HC Deb 23 February 1927 vol 202 cc1744-5
Major GLYN

asked the First Lord of the Admiralty how many recruiting depots are maintained by the Admiralty; and at what annual cost?


There are seven Headquarter Recruiting Stations and 29 Recruiting Out-stations. The estimated annual cost, including the salaries of the Director of Naval Recruiting and Headquarters Staff, is shown under Vote 1.D. of the Navy Estimates, and amounts to £26,000. In addition, a sum of £3,000 is provided under Vote 11.Q. for advertising purposes.

Colonel DAY

Is it intended to increase these recruiting depots?

Lieut.-Colonel HEADLAM

No, not so far as I am aware.


asked the First Lord of the Admiralty whether, seeing that the naval recruiting service is under the control of the Royal Marines, and that 10 district staff officers, officers, and medical officers, in addition to 55 at Whitehall, are maintained, he will consider whether chief petty officers with the rank of acting warrant- officer could efficiently perform these duties at a saving of public funds?

Lieut.-Colonel HEADLAM

The Naval Recruiting Service is under the control of the Board of Admiralty, and is administered by a Royal Marine officer as Director of Naval Recruiting, assisted by an Assistant-Director, seven naval and Royal Marines recruiting staff officers, and seven naval medical officers.
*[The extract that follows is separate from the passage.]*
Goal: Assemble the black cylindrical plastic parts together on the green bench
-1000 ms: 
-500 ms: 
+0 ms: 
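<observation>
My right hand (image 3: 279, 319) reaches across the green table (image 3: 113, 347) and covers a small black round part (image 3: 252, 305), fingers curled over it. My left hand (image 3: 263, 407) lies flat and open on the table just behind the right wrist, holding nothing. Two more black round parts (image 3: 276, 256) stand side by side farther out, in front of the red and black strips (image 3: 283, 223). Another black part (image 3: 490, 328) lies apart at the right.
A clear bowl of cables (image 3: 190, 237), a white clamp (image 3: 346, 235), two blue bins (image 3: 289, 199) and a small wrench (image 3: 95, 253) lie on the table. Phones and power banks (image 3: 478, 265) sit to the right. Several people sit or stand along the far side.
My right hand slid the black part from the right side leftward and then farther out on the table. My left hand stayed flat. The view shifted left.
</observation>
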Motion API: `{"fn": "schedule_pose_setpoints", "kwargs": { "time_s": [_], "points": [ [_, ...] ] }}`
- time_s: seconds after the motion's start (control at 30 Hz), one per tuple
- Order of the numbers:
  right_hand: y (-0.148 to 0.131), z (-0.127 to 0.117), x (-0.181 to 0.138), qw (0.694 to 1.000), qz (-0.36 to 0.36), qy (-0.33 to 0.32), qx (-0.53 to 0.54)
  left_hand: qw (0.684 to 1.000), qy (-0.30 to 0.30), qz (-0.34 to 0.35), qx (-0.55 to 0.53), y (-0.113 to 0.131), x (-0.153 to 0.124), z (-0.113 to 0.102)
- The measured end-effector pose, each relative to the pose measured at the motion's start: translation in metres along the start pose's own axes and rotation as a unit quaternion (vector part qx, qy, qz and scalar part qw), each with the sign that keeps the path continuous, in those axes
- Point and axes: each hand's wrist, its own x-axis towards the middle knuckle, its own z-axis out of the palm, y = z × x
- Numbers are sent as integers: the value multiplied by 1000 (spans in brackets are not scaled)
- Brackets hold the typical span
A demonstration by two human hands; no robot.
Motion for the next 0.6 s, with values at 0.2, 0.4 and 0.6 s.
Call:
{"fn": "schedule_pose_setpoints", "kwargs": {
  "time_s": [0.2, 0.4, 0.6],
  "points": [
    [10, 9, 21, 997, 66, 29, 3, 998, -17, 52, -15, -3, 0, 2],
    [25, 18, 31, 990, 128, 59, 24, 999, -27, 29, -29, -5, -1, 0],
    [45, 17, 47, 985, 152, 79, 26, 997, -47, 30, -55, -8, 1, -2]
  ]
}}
It is not considered that chief petty officers with acting warrant rank could carry out the work of recruiting staff officers.

24. Sir B. FALLE

asked the First Lord of the Admiralty the cost of maintaining medical officers at naval recruiting centres; and will he consider whether a saving could be effected by arranging for medical officers from naval depots to visit these centres once or twice weekly for the purpose of medically examining candidates for entry into His Majesty's Navy?

Lieut.-Colonel HEADLAM

There is a retired naval medical officer in receipt of a salary of £300 per annum at each of the six provincial headquarter recruiting stations. At the London headquarter recruiting station an active service surgeon-commander is employed, and receives the pay of his rank. The travelling expenses, including subsistence, of medical officers travelling from the home ports twice weekly to Newcastle, Birmingham, Liverpool, Bristol, Manchester and Southampton, would be far greater than the salares paid. Moreover, the attendance of a medical officer only twice a week at a headquarter station would not meet requirements, as intending recruits must be examined when putting in an appearance, and this necessitates the attendance of a medical officer the whole of each working day.